Performance and accuracy claims of the SafeRT-ID system. Note: The facial ID verification software in the wall-mounted camera was tested under certain conditions. Your camera’s scanning accuracy may slightly differ to the case study shown below. This does not affect the safety of the camera or successful enrolments and verifications. The accuracy claim data for the facial ID verification software comes from a case study carried out in Heathrow airport in 2009.

 

Feature Claims
Patient facial ID Verification The system shall return a successful verification notification to the user within 10 seconds from the point of initiating a facial ID verification on a correct subject that is correctly positioned in front of the wall-mounted camera.
Facial recognition accuracy Enrollment accuracy:
8,395 passengers enrolled

  • 0% failure to enroll rate
  • 99.01% biometrically enrolled
  • 0.99% Manually enrolled

With a an average enrollment time of 7.8 seconds and 90.3% of passengers enrolled under 9 seconds.

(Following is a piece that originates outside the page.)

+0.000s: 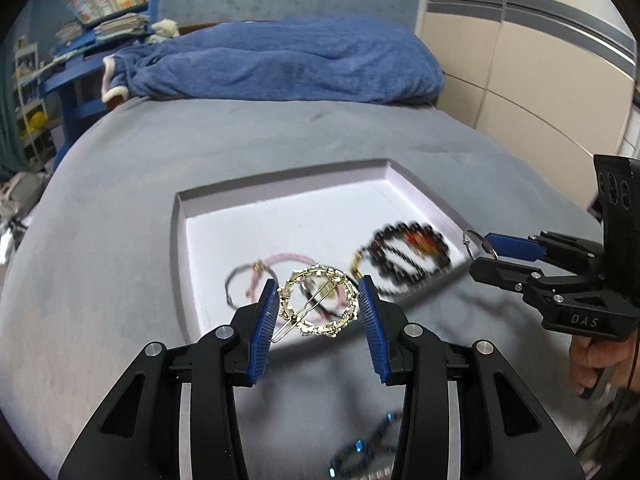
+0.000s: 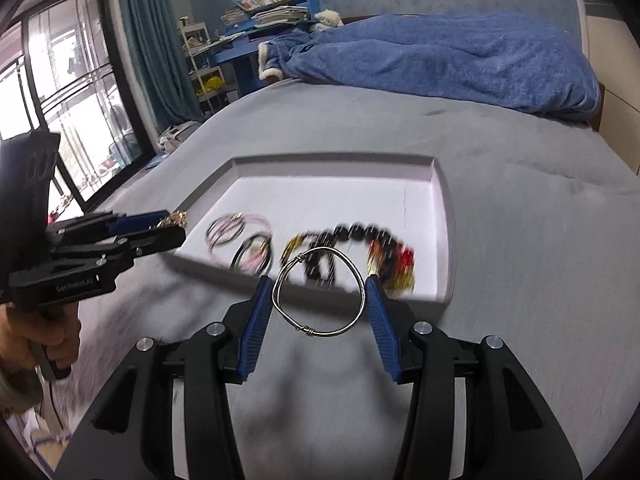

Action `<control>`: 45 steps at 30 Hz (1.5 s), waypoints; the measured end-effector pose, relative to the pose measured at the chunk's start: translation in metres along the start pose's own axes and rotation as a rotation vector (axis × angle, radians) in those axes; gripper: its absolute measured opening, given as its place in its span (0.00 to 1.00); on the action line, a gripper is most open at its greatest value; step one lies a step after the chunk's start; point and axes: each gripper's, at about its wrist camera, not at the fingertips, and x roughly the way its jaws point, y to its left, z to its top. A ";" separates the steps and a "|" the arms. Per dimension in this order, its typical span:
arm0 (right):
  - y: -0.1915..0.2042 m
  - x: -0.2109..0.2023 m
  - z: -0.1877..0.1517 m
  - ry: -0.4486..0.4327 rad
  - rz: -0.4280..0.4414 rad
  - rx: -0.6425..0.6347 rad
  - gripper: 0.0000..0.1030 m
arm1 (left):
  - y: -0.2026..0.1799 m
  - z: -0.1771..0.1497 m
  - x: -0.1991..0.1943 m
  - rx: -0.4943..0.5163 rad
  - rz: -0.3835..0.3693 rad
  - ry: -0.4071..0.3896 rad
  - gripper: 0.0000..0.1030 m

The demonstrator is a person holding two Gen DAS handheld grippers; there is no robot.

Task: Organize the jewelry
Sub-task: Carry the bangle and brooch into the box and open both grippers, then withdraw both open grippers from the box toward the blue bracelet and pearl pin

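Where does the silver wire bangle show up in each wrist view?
Left wrist view: far right, silver wire bangle at the right gripper tips.
Right wrist view: centre, bangle clamped between the blue pads.
Shared landmark: white tray behind it.

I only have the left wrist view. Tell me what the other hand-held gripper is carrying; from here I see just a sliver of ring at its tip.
Observer: The right hand-held gripper holds a plain silver wire bangle, pinched between its blue pads, with twisted wire wraps on it.
Operator: Say where it sits against the tray.
Observer: It hangs over the near rim of the white tray, about mid-rim, in front of the black bead bracelet.
Operator: Give me anything off to the left I can't see.
Observer: A large window with a teal curtain stands left of the bed. Your left hand-held gripper shows there too, its gold hair clip peeking out at the tray's left corner.
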 end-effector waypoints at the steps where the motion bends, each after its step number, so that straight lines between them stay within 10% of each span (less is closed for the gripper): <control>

Verification accuracy:
8,374 passengers validated

  • 0% false rejection rate after manual checks
  • 97.7% recognition rate
  • Three attempts at verification allowed
  • 51.44% of passengers verified in under 1 second (biometric time)
  • 80.3% of passengers verified in under 2 seconds (biometric time)
  • Average 4.7 seconds (including rejections and spoofing)
Accessory Verification The system shall take no longer than 5 seconds from the point of the user requesting to verify an accessory which is correctly positioned for the mobile device to capture, to successful accessory verification.
Scanning accessory accuracy The system uses a QR code version 2, 21×21 Quartile (high-reliability on the accessory QR code labels). When 25% of the QR code is missing, it can still be scanned.